Jeff Hauser, director of the Revolving Door Project, said he was interested to see how the report would deal with the tone around bank supervision at the Fed, and the reality that Gregory Becker, S.V.B.’s chief executive, sat on the board of the Federal Reserve Bank of San Francisco. That role gave Mr. Becker no official influence over bank oversight, but Mr. Hauser thinks that such positions might offer banks the advantage of more prestige. Mr. Barr was a major architect of intensified bank regulations in the wake of the 2008 crisis. He was nominated to his job by President Biden and took office in July 2022 toward the end of Silicon Valley Bank’s life. Given that, much of his review reflected on supervision under his predecessor, Randal K. Quarles, the Trump-appointed vice chair for supervision in that office from 2017 to October 2021.

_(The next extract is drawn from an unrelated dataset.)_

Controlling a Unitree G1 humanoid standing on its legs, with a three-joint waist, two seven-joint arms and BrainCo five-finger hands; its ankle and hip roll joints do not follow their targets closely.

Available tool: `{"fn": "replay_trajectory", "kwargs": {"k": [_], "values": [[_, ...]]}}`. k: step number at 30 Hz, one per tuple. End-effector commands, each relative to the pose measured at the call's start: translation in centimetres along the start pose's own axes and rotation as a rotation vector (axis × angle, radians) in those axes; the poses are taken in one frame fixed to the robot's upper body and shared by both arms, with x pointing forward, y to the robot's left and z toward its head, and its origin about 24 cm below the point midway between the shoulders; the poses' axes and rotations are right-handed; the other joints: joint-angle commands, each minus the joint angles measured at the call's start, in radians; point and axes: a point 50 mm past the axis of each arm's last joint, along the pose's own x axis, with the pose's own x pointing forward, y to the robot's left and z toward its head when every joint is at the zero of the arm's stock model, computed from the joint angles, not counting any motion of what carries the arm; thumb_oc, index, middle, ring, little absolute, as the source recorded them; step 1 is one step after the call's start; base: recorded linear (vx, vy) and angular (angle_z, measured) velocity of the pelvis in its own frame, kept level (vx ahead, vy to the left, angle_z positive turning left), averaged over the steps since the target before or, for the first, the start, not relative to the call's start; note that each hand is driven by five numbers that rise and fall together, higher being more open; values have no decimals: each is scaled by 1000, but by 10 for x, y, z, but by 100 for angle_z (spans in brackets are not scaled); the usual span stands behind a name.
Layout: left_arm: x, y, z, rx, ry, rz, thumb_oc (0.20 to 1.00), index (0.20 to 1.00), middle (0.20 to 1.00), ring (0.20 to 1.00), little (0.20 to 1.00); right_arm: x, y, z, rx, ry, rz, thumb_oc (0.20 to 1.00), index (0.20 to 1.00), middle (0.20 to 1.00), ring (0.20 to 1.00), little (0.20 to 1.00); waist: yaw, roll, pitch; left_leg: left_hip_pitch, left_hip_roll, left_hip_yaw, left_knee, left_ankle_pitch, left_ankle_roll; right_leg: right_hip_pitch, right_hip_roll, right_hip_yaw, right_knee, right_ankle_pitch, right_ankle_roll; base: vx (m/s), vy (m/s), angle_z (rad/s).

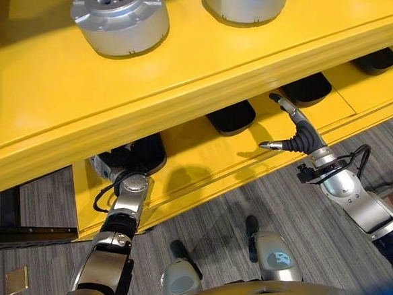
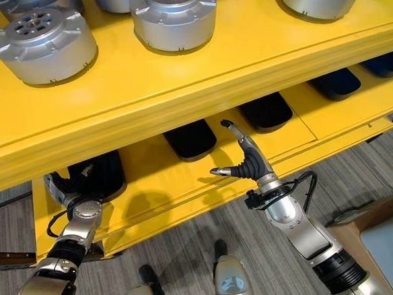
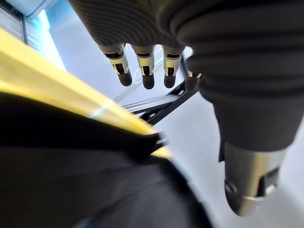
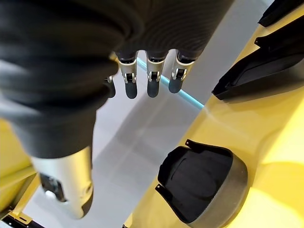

Mr. Hauser said he also thinks an independent review is needed in addition to the Fed’s internal probe and whatever its inspector general who is also looking into the matter eventually releases. Mr. Barr will still have to work with his colleagues in the future, Mr. Hauser pointed out, and the central bank’s inspector general is appointed by the Fed chair. The report itself was produced by regulatory and financial experts within the Fed system who were not involved in the bank’s oversight. They had full access to supervisory documents and internal communications, and had the ability to interview relevant Fed staff, according to the release.
“We need someone with some independence to dig in,” Mr. Hauser said. The findings suggested that supervisors failed to fully understand how much risk Silicon Valley Bank was taking. Fed supervisors flagged issues at the bank, but it did not catch them all or follow up on them intensively enough. The bank’s management was rated satisfactory from 2017 through 2021, despite repeated observations of risk taking, the report found.
Silicon Valley Bank had 31 open supervisory findings when it failed in March 2023, about three times the number at its peers, based on the Fed’s report.
It was hard to identify precisely what caused the foot-dragging, the review said, but it pointed to both a culture that focused on consensus and to supervisory changes that happened under Mr. Quarles and during the Trump administration. Mr. Quarles suggested in speeches that bank oversight should be more transparent and predictable.
“Staff felt a shift in culture and expectations from internal discussions and observed behavior that changed how supervision was executed,” the report said.